Да и отношения с В. Г. рисуются уже в другом свете. «Хитрость сердца» — придуманную им «любовь огромную и безответную» сменяет все более настойчивое требование более конкретного женского внимания. Все актрисы наши осторожно и тайно «сожительствуют», даже Вика-воробей, болонка, шныряет в «заначки» к красавцу Грише К., годящемуся ей в сыновья. Все вокруг любится и даже размножается. Что я за цаца такая? — иногда прорывается у В. Г. в интонации. И уже не я, а он подтрунивает над «гимназизмом» наших отношений. Их поэзия меркнет, даже иллюзорная поэзия. Доходит до меня, что он в интимной компании назвал меня «жена». Он, видите ли, стесняется, боится показаться смешным в слишком длинной роли платонического воздыхателя. Со скрытым хихиканьем нас порою стараются оставить вдвоем. Да и я понимаю — ведь не девочка, сколько ж можно целоваться без естественного продолжения? Он уже уговаривает придти к нему ночью, обещает расставить такую стражу, что начальство(!) никак не сумеет унизить наше сближение. Он прибегает к аргументам возраста: это де последняя моя женская возможность! Мне уже 40. «Тела твоего просто прошу, как просят христиане: хлеб наш насущный…» — читает он вместо «прекрасного мгновения». И я его понимаю: я выгляжу ханжой и пуристкой, педанткой среди той атмосферы, что сложилась в театре.
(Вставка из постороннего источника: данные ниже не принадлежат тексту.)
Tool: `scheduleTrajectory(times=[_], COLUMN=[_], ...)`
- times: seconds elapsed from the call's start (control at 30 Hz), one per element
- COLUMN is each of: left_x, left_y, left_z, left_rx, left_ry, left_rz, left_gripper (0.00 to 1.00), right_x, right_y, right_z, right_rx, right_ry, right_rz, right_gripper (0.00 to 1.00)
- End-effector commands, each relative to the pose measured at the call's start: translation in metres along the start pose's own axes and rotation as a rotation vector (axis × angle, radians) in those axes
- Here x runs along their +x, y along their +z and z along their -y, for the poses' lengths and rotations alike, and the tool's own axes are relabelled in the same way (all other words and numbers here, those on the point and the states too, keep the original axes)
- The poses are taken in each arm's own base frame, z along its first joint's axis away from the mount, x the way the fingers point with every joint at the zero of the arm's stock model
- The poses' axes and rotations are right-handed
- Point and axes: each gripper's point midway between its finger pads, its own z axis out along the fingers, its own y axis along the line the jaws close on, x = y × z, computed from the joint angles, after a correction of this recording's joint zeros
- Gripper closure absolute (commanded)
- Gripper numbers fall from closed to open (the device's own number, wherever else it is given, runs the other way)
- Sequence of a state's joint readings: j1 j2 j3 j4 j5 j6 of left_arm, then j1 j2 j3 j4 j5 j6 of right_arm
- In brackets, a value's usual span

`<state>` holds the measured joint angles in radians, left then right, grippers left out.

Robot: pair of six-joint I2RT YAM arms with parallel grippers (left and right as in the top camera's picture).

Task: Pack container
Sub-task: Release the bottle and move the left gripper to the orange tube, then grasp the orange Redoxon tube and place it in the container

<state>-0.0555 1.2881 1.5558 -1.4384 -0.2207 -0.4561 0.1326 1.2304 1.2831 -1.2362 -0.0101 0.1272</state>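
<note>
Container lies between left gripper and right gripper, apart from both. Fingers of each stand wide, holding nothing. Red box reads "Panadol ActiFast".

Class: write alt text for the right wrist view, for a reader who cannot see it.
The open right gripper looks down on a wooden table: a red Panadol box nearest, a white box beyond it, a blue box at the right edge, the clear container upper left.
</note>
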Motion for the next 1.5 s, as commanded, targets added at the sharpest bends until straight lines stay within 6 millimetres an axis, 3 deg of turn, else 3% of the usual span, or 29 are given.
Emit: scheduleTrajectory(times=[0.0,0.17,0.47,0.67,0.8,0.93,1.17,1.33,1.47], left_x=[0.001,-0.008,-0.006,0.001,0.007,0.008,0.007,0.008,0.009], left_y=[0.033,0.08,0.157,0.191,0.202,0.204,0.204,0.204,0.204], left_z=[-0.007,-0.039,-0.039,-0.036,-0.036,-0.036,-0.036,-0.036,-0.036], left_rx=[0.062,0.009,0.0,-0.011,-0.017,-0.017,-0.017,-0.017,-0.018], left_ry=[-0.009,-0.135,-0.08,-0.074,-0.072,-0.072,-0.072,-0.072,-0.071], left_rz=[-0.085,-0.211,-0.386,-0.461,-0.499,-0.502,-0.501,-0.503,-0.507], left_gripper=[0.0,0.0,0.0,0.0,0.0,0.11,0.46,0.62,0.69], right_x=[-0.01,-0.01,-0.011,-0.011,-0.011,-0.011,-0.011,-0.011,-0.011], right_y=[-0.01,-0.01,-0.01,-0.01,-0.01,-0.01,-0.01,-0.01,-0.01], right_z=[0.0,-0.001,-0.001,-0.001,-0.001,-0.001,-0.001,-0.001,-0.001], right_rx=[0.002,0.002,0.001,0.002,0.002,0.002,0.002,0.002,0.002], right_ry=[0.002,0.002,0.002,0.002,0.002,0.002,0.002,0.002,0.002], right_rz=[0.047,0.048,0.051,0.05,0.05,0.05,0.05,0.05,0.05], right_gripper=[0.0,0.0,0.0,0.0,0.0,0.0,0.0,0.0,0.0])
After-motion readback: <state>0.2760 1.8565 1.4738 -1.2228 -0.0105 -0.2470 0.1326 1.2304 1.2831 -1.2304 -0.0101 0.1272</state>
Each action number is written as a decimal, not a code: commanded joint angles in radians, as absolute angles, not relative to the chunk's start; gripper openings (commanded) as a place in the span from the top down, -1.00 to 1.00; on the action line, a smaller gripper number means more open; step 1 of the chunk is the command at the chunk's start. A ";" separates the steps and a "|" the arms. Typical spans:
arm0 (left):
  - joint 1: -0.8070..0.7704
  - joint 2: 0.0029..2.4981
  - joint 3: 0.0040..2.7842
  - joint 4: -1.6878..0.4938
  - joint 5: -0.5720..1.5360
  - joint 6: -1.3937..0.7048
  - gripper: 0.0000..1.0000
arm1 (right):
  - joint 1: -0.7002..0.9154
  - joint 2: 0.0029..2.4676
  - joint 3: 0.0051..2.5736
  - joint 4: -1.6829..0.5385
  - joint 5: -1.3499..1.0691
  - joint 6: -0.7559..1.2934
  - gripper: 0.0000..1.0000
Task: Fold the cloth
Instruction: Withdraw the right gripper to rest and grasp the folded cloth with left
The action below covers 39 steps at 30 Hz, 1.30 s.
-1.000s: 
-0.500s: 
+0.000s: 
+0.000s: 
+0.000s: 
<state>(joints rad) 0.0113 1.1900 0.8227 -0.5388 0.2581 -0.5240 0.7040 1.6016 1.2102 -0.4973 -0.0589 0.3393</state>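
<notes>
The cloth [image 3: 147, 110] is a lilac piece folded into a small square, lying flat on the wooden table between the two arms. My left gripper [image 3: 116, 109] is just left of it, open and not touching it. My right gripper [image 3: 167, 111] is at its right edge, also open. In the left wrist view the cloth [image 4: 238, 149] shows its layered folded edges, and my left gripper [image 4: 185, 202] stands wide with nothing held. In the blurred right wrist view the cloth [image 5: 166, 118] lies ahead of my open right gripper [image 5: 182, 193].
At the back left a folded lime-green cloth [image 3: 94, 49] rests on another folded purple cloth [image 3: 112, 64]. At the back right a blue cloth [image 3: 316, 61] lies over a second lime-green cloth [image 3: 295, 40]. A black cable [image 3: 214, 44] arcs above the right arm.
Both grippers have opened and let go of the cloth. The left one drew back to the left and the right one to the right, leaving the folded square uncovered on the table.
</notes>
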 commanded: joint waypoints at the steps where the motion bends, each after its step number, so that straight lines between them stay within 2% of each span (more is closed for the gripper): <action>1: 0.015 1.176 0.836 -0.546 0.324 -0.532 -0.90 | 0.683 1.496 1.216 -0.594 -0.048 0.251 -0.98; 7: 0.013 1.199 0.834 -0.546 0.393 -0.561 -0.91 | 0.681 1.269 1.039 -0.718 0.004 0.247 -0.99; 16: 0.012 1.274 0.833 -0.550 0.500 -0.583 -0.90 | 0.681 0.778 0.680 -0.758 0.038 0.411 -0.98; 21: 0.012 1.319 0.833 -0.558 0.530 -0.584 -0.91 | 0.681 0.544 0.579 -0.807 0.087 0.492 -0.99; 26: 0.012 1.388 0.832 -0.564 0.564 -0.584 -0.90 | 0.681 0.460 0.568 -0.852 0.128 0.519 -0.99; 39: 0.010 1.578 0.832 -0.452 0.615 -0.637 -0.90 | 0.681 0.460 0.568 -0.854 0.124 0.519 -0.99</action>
К моей душе он уже не прислушивается, как прежде, не уважает сути моей, переполненной тревогой за мужа: письма от него грозно показывают, что он после переследствия получил новую полную «катушку» — 25 лет.
Да и сама я иная: образ мужа, живой и зримый, меркнет, алгебраизируется. Я сама — «на грани», чему свидетельство стихи тех дней:
Долг! Ради него отказываюсь я от последней радости женского во мне. Надо от этой нечистоты уйти. Но мне это страшно после опыта Анжерки. Так самоубийца в последний миг агонии цепляется за жизнь. Я обдумываю «самоубийство» — уход из театра, но в миг последний за него цепляюсь, и уже не ради творчества — ролей не дают, а ради физических преимуществ, которые театр дает. Кроме того, я ведь страшно обязана В. Г.: возвращением в театр из анжерской каторги, в первую очередь. По всем законам и лагерной, и обычной морали я веду себя нечестно.
Лагерные обстоятельства сами разрубают гордиев узел наших отношений. Однажды на рассвете надо мной склоняется кто-то громадный и теплый, голос зовет меня: «Родная…» Я делаю вид, что не могу проснуться, и думаю, чем он подкупил дневального, чтобы проникнуть в нашу комнату… Постояв, он выходит.
Через полчаса он уйдет с бригадами (он теперь десятник) на стройку, а нас в последний раз увезут на Зиминку, где мы узнаем, что Зиминка закрывается, что близ Киселевки не остается ни одного женского участка, на котором нас можно «числить». Зиминскую жензону увезут в Белово. Узнав об этом в то солнечное утро, он пришел проститься. «Но я не почувствовала его тоски, не пожелала проснуться», что, расставаясь, видимо, навсегда, он «благословляет мое имя…». Так написал он в прощальном письме, когда нам привезли из Киселевки наши вещи, подарки и письма актеров и поклонников.